» What is expected
Please give again, exactly, every line of the material from the one containing "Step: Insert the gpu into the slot" to the end, including both of those lines.

» Dataset extract
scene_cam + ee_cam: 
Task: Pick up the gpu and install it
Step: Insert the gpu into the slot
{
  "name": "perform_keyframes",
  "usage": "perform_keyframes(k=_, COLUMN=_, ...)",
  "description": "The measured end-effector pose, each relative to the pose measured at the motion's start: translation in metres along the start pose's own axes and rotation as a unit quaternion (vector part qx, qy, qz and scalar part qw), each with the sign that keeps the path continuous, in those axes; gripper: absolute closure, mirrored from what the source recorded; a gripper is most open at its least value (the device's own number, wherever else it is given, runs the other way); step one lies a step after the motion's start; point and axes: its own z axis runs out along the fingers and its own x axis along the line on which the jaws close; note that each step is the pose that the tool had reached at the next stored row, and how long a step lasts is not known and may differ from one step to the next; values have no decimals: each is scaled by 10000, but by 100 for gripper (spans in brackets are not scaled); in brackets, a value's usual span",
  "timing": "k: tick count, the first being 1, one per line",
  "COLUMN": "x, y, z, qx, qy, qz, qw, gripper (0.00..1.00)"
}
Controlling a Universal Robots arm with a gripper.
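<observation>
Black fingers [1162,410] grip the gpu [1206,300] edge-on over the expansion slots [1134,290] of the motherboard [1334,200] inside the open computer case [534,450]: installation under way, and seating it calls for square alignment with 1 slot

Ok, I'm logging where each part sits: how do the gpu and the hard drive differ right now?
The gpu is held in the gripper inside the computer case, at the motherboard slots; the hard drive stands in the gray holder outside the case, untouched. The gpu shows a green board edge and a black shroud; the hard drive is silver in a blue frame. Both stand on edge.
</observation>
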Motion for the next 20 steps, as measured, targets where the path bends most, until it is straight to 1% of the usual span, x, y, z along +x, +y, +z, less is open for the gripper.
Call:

» Result
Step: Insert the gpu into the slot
{
  "name": "perform_keyframes",
  "usage": "perform_keyframes(k=_, COLUMN=_, ...)",
  "description": "The measured end-effector pose, each relative to the pose measured at the motion's start: translation in metres along the start pose's own axes and rotation as a unit quaternion (vector part qx, qy, qz and scalar part qw), each with the sign that keeps the path continuous, in those axes; gripper: absolute closure, mirrored from what the source recorded; a gripper is most open at its least value (the device's own number, wherever else it is given, runs the other way); step one lies a step after the motion's start; point and axes: its own z axis runs out along the fingers and its own x axis along the line on which the jaws close; note that each step is the pose that the tool had reached at the next stored row, and how long a step lasts is not known and may differ from one step to the next; values have no decimals: each is scaled by 10000, but by 100 for gripper (spans in brackets are not scaled); in brackets, a value's usual span",
  "timing": "k: tick count, the first being 1, one per line",
  "COLUMN": "x, y, z, qx, qy, qz, qw, gripper (0.00..1.00)"
}
Controlling a Universal Robots arm with a gripper.
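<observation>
Black fingers [1162,410] grip the gpu [1206,300] edge-on over the expansion slots [1134,290] of the motherboard [1334,200] inside the open computer case [534,450]: installation under way, and seating it calls for square alignment with 1 slot

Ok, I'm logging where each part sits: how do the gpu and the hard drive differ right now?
The gpu is held in the gripper inside the computer case, at the motherboard slots; the hard drive stands in the gray holder outside the case, untouched. The gpu shows a green board edge and a black shroud; the hard drive is silver in a blue frame. Both stand on edge.
</observation>
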Motion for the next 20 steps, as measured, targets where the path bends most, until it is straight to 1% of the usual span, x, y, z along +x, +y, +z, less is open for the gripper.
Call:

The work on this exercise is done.